It all comes back to a subject I find fascinating: the authenticity of cuisine–something I see crop up a lot on the internet, especially with regards to cookbooks. What makes an authentic recipe? What is and is not an acceptable variant? [1] How should a cuisine as a whole be judged? Because truth is, like cultures, cuisines merge and adapt, and evolve. Sometimes, they adapt because they don’t have basic ingredients: there’s a very cute Vietnamese cookbook in French, Le Chant du Riz Pilé (Song of Crushed/Ground Rice), which makes do without half the Vietnamese staples, because it’s an old book and those staples weren’t available in France at the time.

Sometimes, they merge with other cultures: the most well-known Vietnamese dishes, phở and bánh mì, didn’t actually exist before the turn of the 20th Century: they’re creations made in the melting pot between Vietnamese and French culture. Likewise, there’s a pretty common Vietnamese dish, thịt bò khô (beef stew), which has more than a few common points with an equally famous French dish, boeuf bourguignon (the Vietnamese version has more spices and herbs, but it’s strikingly similar). French cuisine now, as compared to the one at the turn of the century, has grown to include Mediterranean dishes such as taboulé and couscous, and Italian pasta have basically become part of every cook’s repertoire.
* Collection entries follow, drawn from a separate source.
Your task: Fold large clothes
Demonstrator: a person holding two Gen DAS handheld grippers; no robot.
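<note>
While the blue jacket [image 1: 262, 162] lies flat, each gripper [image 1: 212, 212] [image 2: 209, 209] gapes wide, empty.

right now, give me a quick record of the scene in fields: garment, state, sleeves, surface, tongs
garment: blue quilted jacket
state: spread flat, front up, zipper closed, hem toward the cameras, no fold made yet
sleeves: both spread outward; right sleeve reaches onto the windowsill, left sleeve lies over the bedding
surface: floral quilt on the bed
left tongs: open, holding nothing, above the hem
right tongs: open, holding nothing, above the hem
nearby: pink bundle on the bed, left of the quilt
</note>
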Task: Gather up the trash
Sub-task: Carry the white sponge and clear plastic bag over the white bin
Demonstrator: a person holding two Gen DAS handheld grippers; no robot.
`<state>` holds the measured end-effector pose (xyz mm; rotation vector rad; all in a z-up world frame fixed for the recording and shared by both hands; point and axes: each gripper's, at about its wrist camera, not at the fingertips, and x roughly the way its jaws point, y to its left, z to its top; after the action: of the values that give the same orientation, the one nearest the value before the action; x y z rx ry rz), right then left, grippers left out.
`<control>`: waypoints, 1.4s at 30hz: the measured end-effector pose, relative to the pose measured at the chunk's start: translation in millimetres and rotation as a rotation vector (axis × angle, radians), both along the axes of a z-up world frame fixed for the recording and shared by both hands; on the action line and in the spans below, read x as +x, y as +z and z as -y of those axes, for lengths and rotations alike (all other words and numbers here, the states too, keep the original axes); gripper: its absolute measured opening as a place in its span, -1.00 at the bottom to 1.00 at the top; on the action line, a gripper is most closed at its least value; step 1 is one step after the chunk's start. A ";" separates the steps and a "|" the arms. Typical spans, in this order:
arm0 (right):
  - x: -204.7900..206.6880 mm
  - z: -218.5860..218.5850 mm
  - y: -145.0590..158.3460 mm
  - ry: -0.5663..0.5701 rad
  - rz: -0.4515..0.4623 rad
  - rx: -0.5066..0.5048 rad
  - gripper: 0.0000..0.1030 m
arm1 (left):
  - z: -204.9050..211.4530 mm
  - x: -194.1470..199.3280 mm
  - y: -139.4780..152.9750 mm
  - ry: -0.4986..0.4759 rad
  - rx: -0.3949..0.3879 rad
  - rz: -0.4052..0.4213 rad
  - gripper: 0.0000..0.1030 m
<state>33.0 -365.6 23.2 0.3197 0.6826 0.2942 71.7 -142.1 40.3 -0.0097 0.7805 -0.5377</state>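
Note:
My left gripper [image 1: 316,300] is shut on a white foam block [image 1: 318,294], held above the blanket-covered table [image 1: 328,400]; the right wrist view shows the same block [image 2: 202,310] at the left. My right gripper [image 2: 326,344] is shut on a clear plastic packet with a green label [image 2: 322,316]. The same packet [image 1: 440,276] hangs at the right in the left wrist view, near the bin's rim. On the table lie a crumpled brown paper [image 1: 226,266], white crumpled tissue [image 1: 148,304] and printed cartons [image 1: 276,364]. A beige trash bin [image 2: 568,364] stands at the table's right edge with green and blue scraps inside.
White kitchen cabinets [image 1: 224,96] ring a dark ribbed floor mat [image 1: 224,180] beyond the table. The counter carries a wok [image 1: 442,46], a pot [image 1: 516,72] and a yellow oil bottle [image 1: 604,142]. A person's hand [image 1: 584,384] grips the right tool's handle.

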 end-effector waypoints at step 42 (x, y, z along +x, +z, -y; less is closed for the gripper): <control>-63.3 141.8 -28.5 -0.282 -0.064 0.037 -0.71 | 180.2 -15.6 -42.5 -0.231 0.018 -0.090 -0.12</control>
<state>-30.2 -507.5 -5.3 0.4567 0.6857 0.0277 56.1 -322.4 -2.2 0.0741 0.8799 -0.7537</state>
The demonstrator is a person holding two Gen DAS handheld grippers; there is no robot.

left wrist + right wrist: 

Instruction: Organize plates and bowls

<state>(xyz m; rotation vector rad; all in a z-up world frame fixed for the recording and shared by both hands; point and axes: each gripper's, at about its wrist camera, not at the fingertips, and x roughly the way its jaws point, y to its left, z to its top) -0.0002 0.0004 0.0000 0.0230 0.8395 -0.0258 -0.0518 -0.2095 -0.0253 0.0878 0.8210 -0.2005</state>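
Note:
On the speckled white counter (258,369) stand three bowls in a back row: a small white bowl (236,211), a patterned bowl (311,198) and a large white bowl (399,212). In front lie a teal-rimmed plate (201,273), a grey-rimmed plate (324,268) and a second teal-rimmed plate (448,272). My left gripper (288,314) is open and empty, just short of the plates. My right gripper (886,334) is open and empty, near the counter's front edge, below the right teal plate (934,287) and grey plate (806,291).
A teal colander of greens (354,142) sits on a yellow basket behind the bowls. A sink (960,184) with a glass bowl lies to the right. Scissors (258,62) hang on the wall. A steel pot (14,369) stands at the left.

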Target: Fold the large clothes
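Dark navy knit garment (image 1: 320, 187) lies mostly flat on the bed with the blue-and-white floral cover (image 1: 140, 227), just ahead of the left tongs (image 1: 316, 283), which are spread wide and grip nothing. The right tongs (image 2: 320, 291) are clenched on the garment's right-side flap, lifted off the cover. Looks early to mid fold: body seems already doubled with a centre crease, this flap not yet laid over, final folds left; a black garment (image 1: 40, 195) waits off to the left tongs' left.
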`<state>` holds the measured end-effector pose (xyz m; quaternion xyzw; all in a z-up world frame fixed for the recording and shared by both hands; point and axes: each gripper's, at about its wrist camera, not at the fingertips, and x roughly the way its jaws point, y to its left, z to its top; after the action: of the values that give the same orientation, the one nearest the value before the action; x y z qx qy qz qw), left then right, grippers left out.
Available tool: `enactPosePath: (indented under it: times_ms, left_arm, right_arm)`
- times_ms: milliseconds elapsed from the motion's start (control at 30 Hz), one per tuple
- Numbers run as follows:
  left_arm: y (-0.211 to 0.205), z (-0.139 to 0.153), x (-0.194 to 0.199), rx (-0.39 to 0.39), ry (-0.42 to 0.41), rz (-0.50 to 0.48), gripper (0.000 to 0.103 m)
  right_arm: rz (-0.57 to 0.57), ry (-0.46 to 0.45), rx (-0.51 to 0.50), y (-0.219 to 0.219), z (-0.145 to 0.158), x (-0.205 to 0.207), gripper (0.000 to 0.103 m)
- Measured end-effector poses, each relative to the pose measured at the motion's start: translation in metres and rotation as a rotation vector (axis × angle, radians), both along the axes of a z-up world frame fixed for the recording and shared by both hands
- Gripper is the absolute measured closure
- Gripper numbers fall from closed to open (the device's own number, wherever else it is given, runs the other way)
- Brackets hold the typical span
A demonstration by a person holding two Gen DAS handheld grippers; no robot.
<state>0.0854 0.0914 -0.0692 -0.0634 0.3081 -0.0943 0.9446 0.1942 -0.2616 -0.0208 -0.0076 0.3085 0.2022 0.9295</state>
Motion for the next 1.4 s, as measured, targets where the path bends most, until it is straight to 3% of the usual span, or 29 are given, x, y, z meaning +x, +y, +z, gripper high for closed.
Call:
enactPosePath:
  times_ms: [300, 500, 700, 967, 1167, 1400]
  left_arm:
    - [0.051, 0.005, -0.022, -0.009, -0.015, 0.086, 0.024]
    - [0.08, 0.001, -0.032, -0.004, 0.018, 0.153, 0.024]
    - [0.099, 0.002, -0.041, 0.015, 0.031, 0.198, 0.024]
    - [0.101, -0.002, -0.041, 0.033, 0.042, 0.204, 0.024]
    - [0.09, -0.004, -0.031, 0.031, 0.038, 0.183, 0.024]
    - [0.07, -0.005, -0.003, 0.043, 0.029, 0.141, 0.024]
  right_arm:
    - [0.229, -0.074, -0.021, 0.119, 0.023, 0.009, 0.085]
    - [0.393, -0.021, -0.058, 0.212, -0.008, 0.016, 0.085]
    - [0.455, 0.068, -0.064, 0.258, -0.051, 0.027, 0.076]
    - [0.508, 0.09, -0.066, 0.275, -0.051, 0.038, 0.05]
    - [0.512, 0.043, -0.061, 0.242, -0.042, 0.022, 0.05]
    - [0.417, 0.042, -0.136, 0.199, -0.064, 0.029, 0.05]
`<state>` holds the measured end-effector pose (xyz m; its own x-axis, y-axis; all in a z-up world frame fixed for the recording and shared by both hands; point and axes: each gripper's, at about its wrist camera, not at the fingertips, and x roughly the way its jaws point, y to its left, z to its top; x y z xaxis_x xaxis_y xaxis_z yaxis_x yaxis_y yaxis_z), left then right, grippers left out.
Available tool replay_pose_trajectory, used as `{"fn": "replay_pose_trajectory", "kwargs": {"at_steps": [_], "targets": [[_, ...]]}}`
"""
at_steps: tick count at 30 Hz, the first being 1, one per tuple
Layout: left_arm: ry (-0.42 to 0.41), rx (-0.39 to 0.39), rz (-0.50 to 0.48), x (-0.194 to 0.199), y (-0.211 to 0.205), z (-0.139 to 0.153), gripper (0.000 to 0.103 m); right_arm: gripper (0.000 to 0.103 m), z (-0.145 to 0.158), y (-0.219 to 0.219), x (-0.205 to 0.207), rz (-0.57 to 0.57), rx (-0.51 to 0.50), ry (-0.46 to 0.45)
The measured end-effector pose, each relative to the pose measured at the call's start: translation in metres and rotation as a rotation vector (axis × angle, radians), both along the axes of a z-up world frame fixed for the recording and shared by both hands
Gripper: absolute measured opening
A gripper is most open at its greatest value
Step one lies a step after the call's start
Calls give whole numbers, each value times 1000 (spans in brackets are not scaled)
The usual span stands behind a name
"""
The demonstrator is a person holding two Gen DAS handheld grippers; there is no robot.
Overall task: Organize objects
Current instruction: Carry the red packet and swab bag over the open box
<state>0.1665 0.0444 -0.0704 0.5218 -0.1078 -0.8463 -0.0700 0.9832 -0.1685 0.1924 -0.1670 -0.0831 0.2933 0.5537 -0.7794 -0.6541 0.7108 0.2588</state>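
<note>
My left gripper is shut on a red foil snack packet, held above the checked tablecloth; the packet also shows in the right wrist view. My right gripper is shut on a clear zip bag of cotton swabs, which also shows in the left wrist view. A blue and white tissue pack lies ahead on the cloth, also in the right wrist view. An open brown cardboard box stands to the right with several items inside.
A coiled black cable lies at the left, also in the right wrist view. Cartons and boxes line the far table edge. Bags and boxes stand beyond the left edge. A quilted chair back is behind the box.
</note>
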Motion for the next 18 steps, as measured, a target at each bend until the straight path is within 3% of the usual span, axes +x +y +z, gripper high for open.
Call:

In the specific case of immigrants, new dishes become created, whether for the diaspora or for a foreign audience: General Tsao’s Chicken is a pretty good example of a typical Chinese-American dish that you won’t find in Chinese restaurants in France (and, if Wikipedia is correct, which isn’t always the case, a dish that the Chinese in China didn’t much appreciate).
Dishes fall out of favour, or become only cooked within the home of immigrants, because the majority doesn’t appreciate them: there is a fascinating phenomenon whereby most foreign restaurants in a given country will serve the same staples, because they’re the ones that the the majority of people appreciate (it can be because the majority of people is not immigrants, and is freaked out by stuff like pig’s ears; but it can also be because ingredients just aren’t the same. In Vietnamese cooking, chicken used to be a luxury, served mostly for feasts; but when the Vietnamese arrived in France and in the US, they found chicken was available really cheap, and so chicken began to feature on the menu a lot more than in Vietnam). Most Chinese restaurants in France serve the same things; the few Chinese restaurants I tried in the US also served the same things–but not at all the same as the French Chinese restaurants. It’s a fascinating process of accretion, whereby some parts of the cuisine just vanish, and some others acquire a disproportionate weight, depending on where and when the immigration happens. [2]

And, sometimes, things just change because time passes, and mentalities change. French cuisine used to rely a lot on butter for cooking ingredients, and on stuff like homemade stocks. Today, we’re more health-conscious (I don’t use butter, though I do know people who still do), and we’re more pressed for time–so the time-consuming parts of cooking such as making stock tend to get skipped (again, I do know people who make stock. It’s just not the norm anymore). What my great-grandparents considered a good meal probably would have made me sick; and what I eat today would probably seem strange to them (even sticking to broadly French/European dishes. Let’s leave the nước mắm out of this for the moment…)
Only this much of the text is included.